Add `dt.prod()` test for a grouped column, `by()` docs adjustment

h2oai / datatable

A Python package for manipulating 2-dimensional tabular data structures

https://datatable.readthedocs.io

Mozilla Public License 2.0

1.82k stars 157 forks source link

Add `dt.prod()` test for a grouped column, `by()` docs adjustment #3396

Closed samukweku closed 1 year ago

samukweku commented 1 year ago

the fix for #3390 has been already pushed as a part of #3388, here we merely add a corresponding test;
as of #2472, f[:] excludes the groupby columns, in this PR we make the corresponding adjustments to the docs.

Closes #3390

oleksiyskononenko commented 1 year ago

So it looks that we already had a test in test_reduce.py that should caught the bug

def test_prod_grouped():
    DT = dt.Frame(A=[True, False, True, True], B=[None, None, None, 10], C=[2,3,5,0.1])
    RES = DT[:, prod(f[:]), by(f.A)]
    REF = dt.Frame(A=[False, True], B=[1, 10]/dt.int64, C=[3,1.0]/dt.float64)
    frame_integrity_check(RES)
    assert_equals(RES, REF)
    assert str(RES)

However, prod(f[:]) actually calculated products for B and C columns only... even though one may think that f[:] means all the columns, including the grouped one.

samukweku commented 1 year ago

For groupby , f[:] excludes the grouping column - the user would have to explicitly add the grouping column to the j section

oleksiyskononenko commented 1 year ago

Yes, so I am thinking if we ever documented this behavior. We probably need to adjust:

https://datatable.readthedocs.io/en/latest/api/dt/f.html

and

https://datatable.readthedocs.io/en/latest/api/dt/by.html

to mention that f[:] means different things with and without groupby.

samukweku commented 1 year ago

Was handled here : #2472 ... Not sure if it was documented in the groupby docs

samukweku commented 1 year ago

Yea, I will update the docs to reflect that

samukweku commented 1 year ago

If jis a "select-all" slice (i.e.:), then those columns will also be excluded from the list of all columns so that they will be present in the output only once.

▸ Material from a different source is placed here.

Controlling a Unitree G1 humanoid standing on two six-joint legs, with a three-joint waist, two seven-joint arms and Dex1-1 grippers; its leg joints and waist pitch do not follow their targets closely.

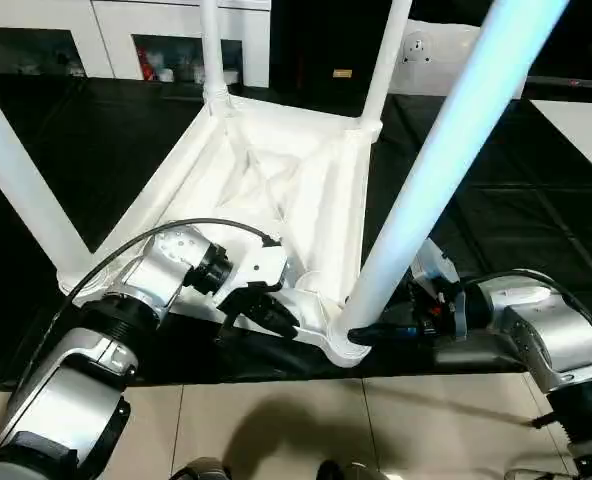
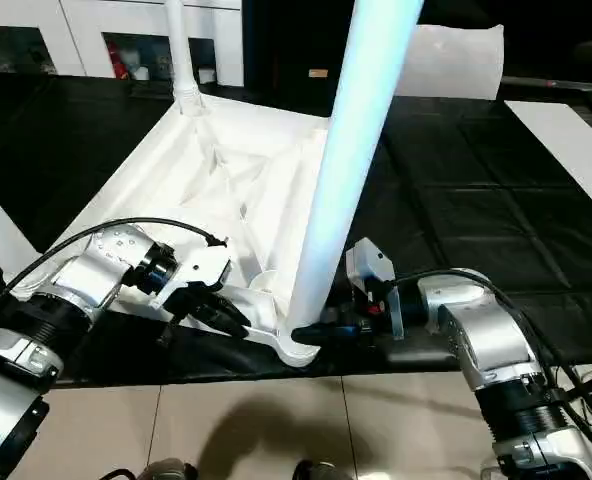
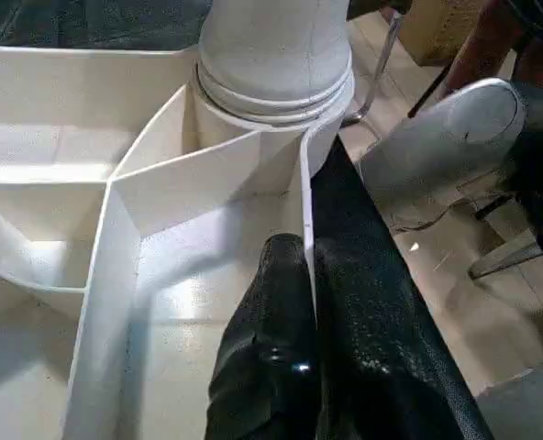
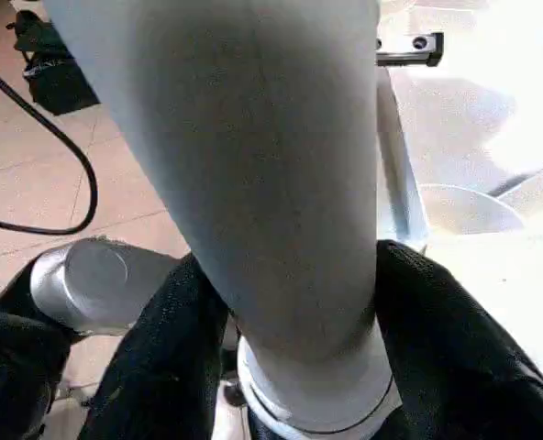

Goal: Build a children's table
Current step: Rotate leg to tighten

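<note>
White plastic children's table (image 1: 276,180): laid upside down at frame centre on the black mat (image 1: 496,200), long tapered legs pointing up. Left gripper (image 3: 310,302): pinched together on the rim. Right gripper (image 4: 294,353): fingers set around the near leg's base.

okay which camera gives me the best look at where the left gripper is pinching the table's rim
The left wrist view: its two black fingers close on either side of the table's thin raised rim, just below the near leg's socket. The head views show the left gripper at that rim from the side, the contact itself partly hidden.
</note>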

The above seems to cover this and can be found here : https://datatable.readthedocs.io/en/latest/api/dt/by.html

oleksiyskononenko commented 1 year ago

It doesn’t refer to f[:], but only to :. At the same time, on the f-documentation page we say f[:] is all columns.

oleksiyskononenko commented 1 year ago

Anyways, don't worry about that, let me just push a minor commit to this PR and we're all set.

oleksiyskononenko commented 1 year ago

@samukweku I made some minor adjustments to this PR, see if it looks good to you.

samukweku commented 1 year ago

Looks great! Thanks @oleksiyskononenko